# Task objective
Leaving every picture out, please return exactly the lines from the top of the material below through the line with "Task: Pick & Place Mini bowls", both included.

━━━━━ Given material ━━━━━

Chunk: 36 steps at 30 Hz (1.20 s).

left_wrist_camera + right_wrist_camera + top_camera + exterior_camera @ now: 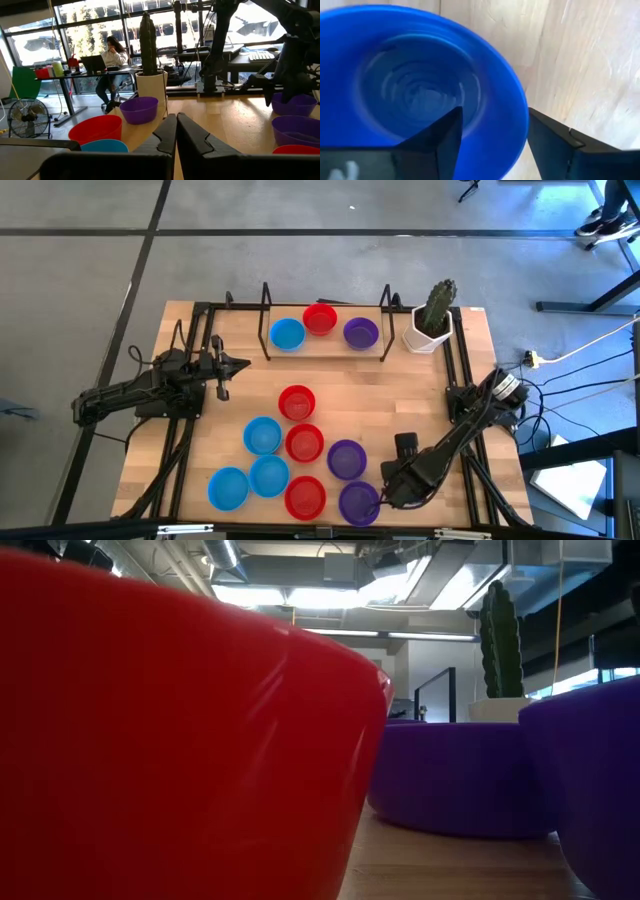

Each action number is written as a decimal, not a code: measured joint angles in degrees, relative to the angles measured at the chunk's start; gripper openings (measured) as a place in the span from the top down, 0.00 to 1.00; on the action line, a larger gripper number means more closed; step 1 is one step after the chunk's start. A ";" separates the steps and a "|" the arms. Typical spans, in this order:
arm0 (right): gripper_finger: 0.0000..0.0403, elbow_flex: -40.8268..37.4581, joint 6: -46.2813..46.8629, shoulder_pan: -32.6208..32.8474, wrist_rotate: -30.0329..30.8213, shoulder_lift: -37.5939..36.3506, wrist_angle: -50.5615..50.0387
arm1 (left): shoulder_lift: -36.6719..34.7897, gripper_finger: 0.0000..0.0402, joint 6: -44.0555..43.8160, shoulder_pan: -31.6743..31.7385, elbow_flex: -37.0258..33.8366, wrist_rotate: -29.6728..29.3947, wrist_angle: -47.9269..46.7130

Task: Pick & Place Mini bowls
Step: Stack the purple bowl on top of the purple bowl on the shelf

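Eight mini bowls in blue, red and purple sit on the table's near half. The nearest purple bowl [358,502] lies at the near edge, beside a red bowl [305,497]. My right gripper [385,495] is open and low over that purple bowl's right side. In the right wrist view the right gripper [492,120] has one finger [445,135] inside the bowl and the other finger [555,145] outside, with the rim [520,117] between them. I cannot see either finger touching. My left gripper [225,365] is shut and waits at the table's left, also seen as the left gripper [176,131].
A black wire rack [266,320] at the far edge holds a blue bowl [287,333], a red bowl [320,318] and a purple bowl [360,332]. A white pot with a cactus [432,320] stands at the far right corner. A person sits at a desk [112,55] beyond the table.
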 joint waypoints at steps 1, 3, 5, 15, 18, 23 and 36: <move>0.50 -0.01 -0.45 -0.02 0.04 0.38 0.02 | 0.00 0.98 0.00 0.00 0.00 0.00 0.00; 0.54 -0.01 -1.15 -0.01 -0.03 0.86 -0.08 | -0.01 0.97 0.01 0.00 0.00 0.00 -0.01; 0.58 -0.01 -2.01 0.00 -0.29 1.17 -0.03 | -0.02 0.98 0.02 0.00 0.00 0.00 0.00; 0.97 0.20 -6.59 -0.54 -1.55 0.99 -2.10 | 0.00 0.98 0.00 0.00 0.00 0.00 0.00; 0.95 0.13 -6.91 -0.81 -1.41 0.97 -3.04 | 0.00 0.97 0.00 0.00 0.00 0.00 0.00; 0.97 0.06 -11.83 -0.84 2.71 -0.95 -2.99 | 0.00 0.98 0.00 0.00 0.00 0.00 0.00; 0.99 -11.60 -12.86 -2.73 19.66 -26.79 6.48 | 0.00 0.98 0.02 -0.02 0.00 0.00 0.00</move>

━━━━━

# Task solution
Chunk: 36 steps at 30 Hz (1.20 s).

left_wrist_camera + right_wrist_camera + top_camera + exterior_camera @ now: 

Each action number is written as a decimal, not a code: measured joint angles in degrees, relative to the angles measured at the chunk's start; gripper openings (measured) as a place in the span from the top down, 0.00 to 1.00; on the action line, a larger gripper number means more closed; step 1 is one step after the chunk's start. A ";" separates the steps and a "|" the arms. Typical spans, in this order:
arm0 (right): gripper_finger: 0.0000..0.0403, elbow_flex: -40.8268..37.4581, joint 6: -46.2813..46.8629, shoulder_pan: -32.6208..32.8474, wrist_rotate: -30.0329..30.8213, shoulder_lift: -37.5939..36.3506, wrist_angle: -50.5615..50.0387
arm1 (left): shoulder_lift: -36.6719..34.7897, gripper_finger: 0.0000..0.0402, joint 6: -44.0555..43.8160, shoulder_pan: -31.6743..31.7385, elbow_flex: -37.0258..33.8366, wrist_rotate: -29.6728..29.3947, wrist_angle: -47.9269..46.7130

Task: Pick & Place Mini bowls

This exercise has nothing further to it.